● **Task item**: All lines holding the string "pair" should be copied from the data below.

● **Records to process**:
──────────────────────────────

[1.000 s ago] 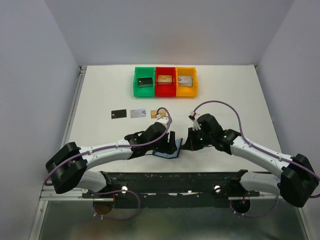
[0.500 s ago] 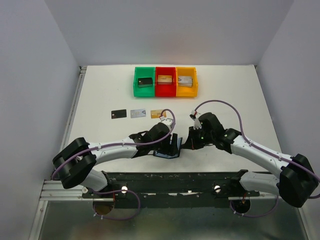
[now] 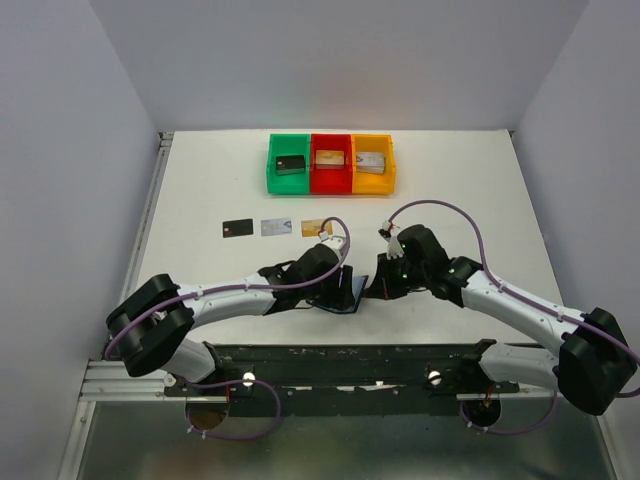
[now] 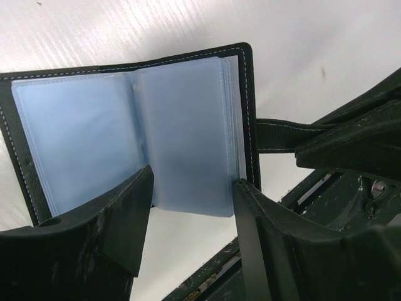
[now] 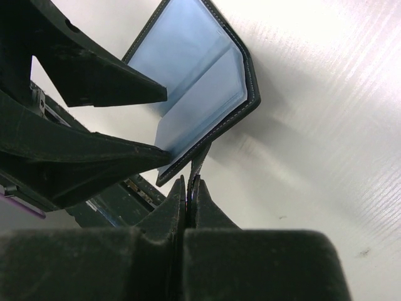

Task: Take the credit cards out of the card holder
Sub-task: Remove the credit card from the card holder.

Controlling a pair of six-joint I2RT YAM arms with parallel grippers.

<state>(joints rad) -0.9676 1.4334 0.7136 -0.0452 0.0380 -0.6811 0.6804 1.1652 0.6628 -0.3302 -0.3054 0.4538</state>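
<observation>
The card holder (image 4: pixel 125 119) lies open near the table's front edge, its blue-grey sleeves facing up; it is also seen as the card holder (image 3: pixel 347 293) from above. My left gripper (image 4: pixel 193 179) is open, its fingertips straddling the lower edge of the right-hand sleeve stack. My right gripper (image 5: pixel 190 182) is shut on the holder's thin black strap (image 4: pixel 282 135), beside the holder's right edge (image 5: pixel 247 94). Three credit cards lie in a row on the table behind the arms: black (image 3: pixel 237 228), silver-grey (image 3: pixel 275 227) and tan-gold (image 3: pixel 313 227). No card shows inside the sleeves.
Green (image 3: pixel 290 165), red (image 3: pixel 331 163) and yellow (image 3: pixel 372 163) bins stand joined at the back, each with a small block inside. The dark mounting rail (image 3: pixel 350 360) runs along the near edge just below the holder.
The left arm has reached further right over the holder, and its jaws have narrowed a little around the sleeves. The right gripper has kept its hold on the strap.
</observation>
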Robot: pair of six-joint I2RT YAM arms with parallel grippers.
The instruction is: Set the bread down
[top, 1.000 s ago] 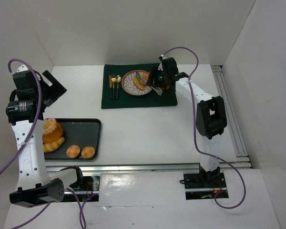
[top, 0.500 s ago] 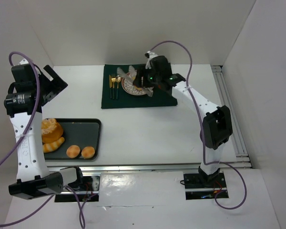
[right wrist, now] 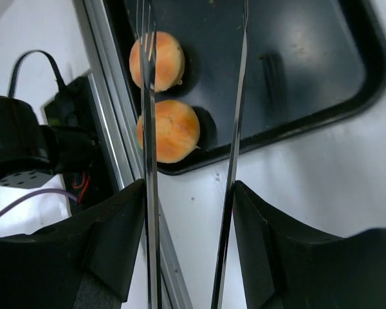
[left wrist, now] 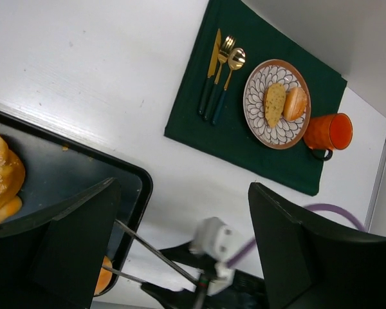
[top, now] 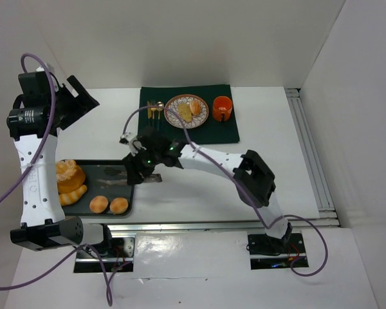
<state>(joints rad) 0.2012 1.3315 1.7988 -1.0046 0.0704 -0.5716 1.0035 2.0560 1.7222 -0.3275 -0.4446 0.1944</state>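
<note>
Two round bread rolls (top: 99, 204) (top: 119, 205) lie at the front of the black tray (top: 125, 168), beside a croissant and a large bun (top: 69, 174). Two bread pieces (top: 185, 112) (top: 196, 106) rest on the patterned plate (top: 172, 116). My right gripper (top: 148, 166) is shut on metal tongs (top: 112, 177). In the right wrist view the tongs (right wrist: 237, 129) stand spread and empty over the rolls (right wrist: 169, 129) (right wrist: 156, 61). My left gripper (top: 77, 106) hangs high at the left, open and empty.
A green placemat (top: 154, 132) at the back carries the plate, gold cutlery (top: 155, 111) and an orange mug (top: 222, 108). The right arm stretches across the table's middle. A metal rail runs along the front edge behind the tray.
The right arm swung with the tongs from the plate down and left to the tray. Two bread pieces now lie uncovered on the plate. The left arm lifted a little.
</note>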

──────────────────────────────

● **Result of this exercise**:
Controlling a pair of six-joint I2RT YAM arms with parallel grippers.
Robot: pair of six-joint I2RT YAM arms with parallel grippers.

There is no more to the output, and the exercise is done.